Let's take a look at the code from the Employer class again.

class Employee
{
    public void pay() {
        Money amount = new Money();
        for (Iterator it = timecards.iterator(); it.hasNext(); ) {
            Timecard card = (Timecard)it.next();
            if (payPeriod.contains(date)) {
				amount.add(card.getHours() * payRate);
            }
		}
        payDispatcher.pay(this, date, amount);
    }
	... 
}

The requirements are the same, we want to log employee payments. We can do this by creating another class that has a pay method. Objects of this class can take in an employee as an argument, log the payment info, and then delegate it to the employee so it can perform the payment.

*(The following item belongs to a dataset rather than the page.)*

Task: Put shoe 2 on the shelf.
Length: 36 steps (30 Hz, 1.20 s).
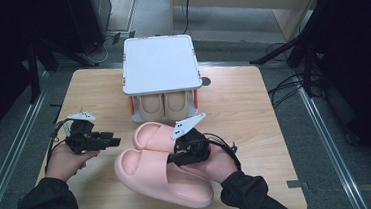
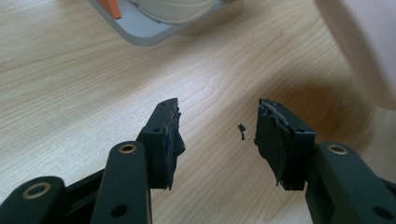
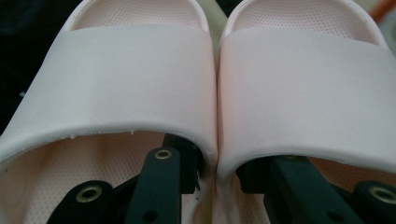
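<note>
Even overhead light brightens the wooden table (image 1: 243, 100), while the room around it stays dark. Pink slippers (image 3: 140, 79) nearest the camera look soft and blurred.

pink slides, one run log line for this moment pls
right gripper: shut on pink slides, one jaw in each | left gripper: open, empty, over table | beige pair: in rack

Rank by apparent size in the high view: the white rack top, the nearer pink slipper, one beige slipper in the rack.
1. White rack top, largest.
2. Nearer pink slipper; closeness to the camera may flatter it.
3. Beige slipper, smallest, though mostly hidden under the rack top.
</note>
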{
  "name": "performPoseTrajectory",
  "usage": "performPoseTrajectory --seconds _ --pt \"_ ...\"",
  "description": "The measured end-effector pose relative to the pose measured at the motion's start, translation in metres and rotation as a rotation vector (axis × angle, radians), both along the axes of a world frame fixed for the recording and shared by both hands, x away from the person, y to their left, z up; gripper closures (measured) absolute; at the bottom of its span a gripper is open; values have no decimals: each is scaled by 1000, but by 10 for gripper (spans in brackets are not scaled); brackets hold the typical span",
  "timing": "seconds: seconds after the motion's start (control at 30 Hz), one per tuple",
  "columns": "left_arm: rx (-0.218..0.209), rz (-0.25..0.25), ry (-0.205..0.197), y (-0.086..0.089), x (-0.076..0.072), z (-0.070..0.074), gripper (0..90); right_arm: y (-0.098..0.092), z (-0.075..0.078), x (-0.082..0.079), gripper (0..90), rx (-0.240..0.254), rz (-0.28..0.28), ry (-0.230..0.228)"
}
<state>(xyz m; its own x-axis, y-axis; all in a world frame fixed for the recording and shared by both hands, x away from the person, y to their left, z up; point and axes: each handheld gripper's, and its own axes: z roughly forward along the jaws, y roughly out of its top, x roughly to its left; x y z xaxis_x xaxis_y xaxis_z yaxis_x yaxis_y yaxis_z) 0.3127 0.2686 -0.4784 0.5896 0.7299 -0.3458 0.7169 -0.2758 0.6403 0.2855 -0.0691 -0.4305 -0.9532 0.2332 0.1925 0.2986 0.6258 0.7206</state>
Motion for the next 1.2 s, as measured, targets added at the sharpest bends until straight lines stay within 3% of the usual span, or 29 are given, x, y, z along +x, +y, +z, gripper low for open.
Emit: performPoseTrajectory --seconds 0.3,0.57,0.87,0.97,1.2 --pt "-9 20 7 5 -8 1 485 19 37 3 736 -34 106 -34" --pt "1 36 10 11 -17 1 483 24 64 14 736 -9 115 -54" --pt "-2 73 19 16 -28 2 490 19 101 36 736 -15 45 -47" --pt "1 73 18 16 -33 2 487 19 110 48 736 -12 22 -56" --pt "3 102 19 19 -37 2 486 27 130 85 735 -62 -85 -68"
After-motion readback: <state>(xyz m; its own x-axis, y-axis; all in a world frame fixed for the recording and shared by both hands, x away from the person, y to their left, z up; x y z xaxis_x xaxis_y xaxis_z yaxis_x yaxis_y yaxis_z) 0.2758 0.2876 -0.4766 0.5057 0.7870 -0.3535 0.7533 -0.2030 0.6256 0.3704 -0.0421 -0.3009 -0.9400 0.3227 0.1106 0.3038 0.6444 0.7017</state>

The code will look like this.

class LoggingEmployee extends Employee
{
    public LoggingEmployee(Employee e) {
        employee = e;
	}
    public void pay() {
        logPayment();
        employee.pay();
    }
    private void logPayment() {
        ...
	}
	... 
}

PS. This technique is also called the decorator pattern. Here's a great article on the pattern.

Decorator
Decorator is a structural design pattern that lets you attach new behaviors to objects by placing these objects inside special wrapper objects that contain the behaviors.

Steps to Implement Wrap Class

  1. Identify a method where you need to make a change.
  2. If the change can be formulated as a single sequence of statements in one place, create a class that accepts the class you are going to wrap as a constructor argument.
  3. Create a method for that class, using test-driven development, that does the new work. Write another method that calls the new method and the old method on the wrapped class.
  4. Instantiate the wrapper class in your code in the place where you need to enable the new behaviour.

Advantages and Disadvantage

The biggest disadvantage of Wrap class would be that it's hard to do at the beginning because large codebases are pretty difficult to work with. But if done right then you get to enjoy the benefits of untangled dependencies.

Conclusion

In this chapter, we outlined techniques to make changes without getting existing classes under test. These techniques allow us to slowly move to a better design so that you can eventually clean all the trash that you have in your project.